University of Nevada, USA

Title: MicroRNA expression in dental pulp stem cells

Biography

Biography: Karl Lee Kingsley,

Abstract

Introduction: Dental pulp stem cells (DPSCs) are non-embryonic, mesenchymal stem cells that may have significant potential for therapeutic and regenerative biomedical applications. MicroRNAs are small non-coding RNA molecules that can act as transcriptional activators and repressors in many types of mesenchymal stem cells.

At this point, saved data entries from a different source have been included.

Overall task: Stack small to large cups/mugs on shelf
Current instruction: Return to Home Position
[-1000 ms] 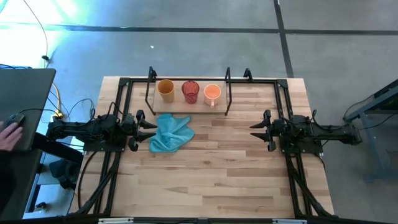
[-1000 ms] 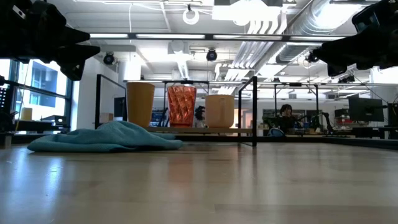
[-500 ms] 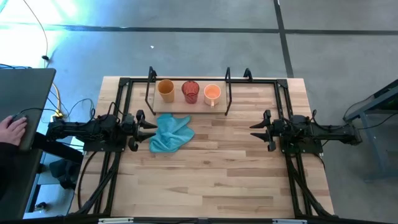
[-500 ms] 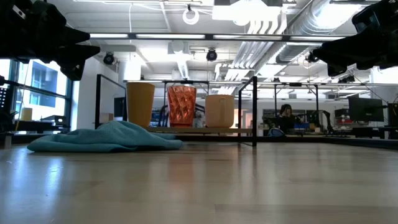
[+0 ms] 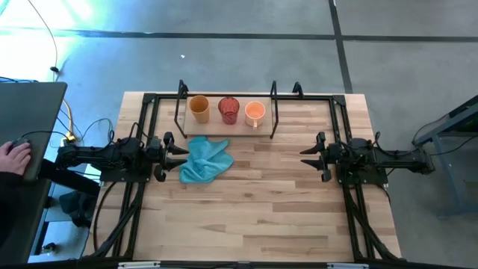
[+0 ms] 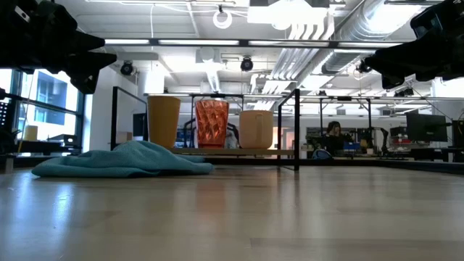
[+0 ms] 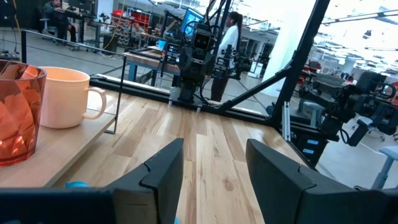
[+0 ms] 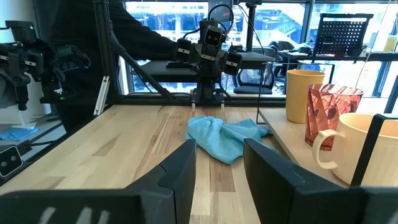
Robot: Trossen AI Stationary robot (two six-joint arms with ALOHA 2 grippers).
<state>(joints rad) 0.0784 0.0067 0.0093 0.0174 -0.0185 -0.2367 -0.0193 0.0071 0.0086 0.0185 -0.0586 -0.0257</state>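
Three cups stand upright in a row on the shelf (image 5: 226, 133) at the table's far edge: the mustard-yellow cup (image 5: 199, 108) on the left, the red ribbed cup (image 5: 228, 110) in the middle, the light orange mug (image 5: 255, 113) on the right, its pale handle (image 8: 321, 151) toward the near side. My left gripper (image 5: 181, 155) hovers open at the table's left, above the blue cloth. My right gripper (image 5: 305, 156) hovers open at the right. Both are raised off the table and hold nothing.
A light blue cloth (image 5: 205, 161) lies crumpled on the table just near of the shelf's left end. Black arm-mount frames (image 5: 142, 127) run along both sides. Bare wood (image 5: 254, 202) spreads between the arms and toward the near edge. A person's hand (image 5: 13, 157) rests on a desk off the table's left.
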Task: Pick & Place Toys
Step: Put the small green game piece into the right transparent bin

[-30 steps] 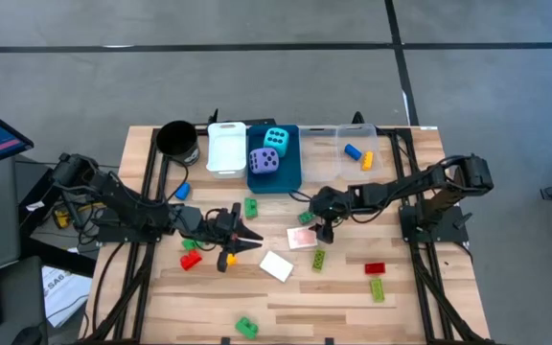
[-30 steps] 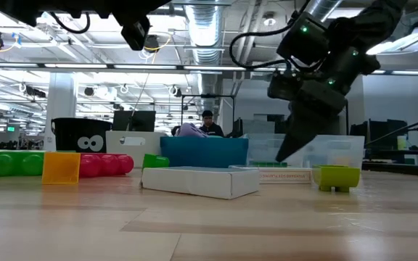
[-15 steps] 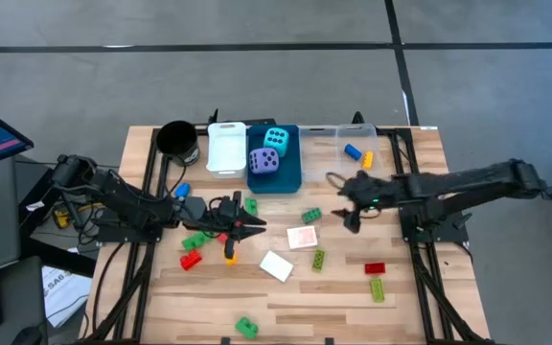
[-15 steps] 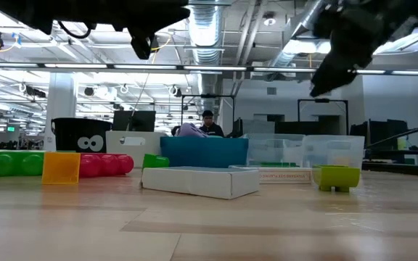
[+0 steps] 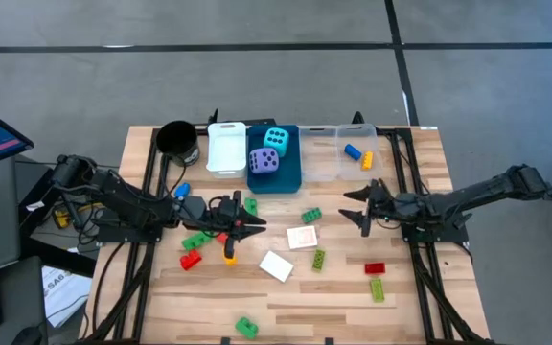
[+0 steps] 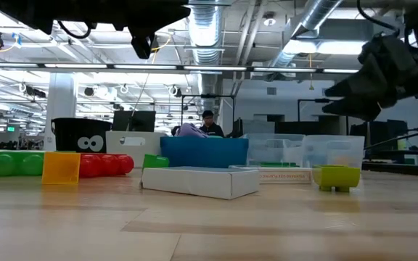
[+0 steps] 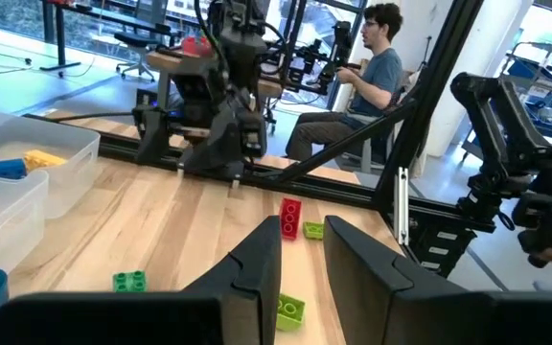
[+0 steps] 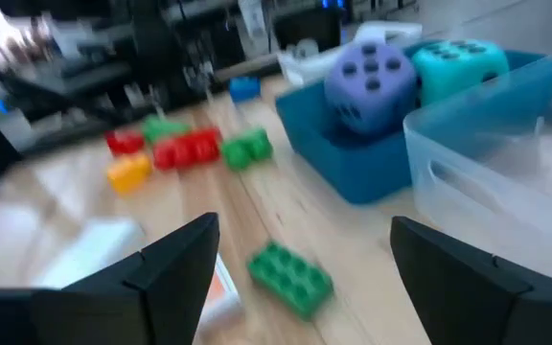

To date, few studies have evaluated the expression or activity of microRNAs among dental pulp stem cells.
 
Methods: Using eight previously isolated and characterized DPSC lines, RNA was extracted and examined using PCR to determine expression of several key miRNAs, including miR-16, miR-27, miR-124, miR-135, miR-143 and miR 218.
 
Results: These data demonstrated that at least four of these microRNAs are active among some of these DPSC isolates, including miR-16, miR-27, miR-124 and miR-218.
 
Discussion: Although the transcriptional targets of these miRNAs are not yet known, it is evident that the differential expression of some of these miRNAs (miR-27, miR-124, miR-218) may correlate (or even contribute) to differentiation status of these isolates. More research will be needed to determine the precise function and targets of these microRNAs to determine their effects on DPSC differentiation, which may foster biotechnology applications for DPSC bioengineering applications.